## Task description
Give again, unaltered, the lines of the listing below that run from the line having "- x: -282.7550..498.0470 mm" through the line having "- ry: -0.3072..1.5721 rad".

## Supplied data
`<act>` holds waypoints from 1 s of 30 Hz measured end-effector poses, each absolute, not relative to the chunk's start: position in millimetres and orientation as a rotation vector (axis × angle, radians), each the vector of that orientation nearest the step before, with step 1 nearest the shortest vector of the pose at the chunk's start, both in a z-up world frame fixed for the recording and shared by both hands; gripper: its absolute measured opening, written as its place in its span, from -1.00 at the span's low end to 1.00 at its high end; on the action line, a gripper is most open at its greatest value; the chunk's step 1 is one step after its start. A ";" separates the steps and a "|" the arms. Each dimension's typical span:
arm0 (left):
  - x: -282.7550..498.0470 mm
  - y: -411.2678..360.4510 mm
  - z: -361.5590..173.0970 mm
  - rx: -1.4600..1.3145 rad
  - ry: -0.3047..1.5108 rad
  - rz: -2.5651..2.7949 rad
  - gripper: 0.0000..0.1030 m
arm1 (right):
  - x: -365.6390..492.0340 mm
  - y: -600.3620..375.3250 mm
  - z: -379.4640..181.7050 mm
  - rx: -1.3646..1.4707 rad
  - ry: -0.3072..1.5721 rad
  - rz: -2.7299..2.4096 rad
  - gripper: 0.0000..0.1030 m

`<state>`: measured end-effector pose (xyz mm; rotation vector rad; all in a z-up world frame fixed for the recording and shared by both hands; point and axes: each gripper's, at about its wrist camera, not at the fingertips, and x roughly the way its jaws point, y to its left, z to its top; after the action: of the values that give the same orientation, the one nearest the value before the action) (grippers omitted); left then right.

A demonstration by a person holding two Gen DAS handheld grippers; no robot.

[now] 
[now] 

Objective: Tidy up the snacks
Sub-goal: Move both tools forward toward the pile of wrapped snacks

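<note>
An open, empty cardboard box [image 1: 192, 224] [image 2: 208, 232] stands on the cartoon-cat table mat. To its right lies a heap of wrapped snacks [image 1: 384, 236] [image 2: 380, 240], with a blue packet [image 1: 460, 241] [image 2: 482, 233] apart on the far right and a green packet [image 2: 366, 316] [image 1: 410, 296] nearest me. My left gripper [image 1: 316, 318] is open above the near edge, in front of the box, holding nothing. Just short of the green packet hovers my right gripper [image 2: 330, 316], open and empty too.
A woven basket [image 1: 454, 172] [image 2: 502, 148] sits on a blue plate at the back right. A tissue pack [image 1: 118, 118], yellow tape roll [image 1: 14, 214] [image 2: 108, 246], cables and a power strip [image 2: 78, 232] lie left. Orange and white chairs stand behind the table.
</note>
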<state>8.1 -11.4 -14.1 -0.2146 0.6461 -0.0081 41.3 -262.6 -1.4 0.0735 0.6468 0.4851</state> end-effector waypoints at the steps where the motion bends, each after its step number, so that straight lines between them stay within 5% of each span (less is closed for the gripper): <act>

## Answer section
  - x: -282.7550..498.0470 mm
  - y: -411.2678..360.4510 mm
  - z: -361.5590..173.0970 mm
  - rx: -1.4600..1.3145 rad
  - ry: -0.3047..1.5108 rad
  - rz: -2.5651..2.7949 rad
  - gripper: 0.0000..0.1030 m
arm1 (right):
  - x: -365.6390..492.0340 mm
  - y: -600.3620..375.3250 mm
  - z: -379.4640..181.7050 mm
  - rx: -1.3646..1.4707 rad
  - ry: -0.3072..1.5721 rad

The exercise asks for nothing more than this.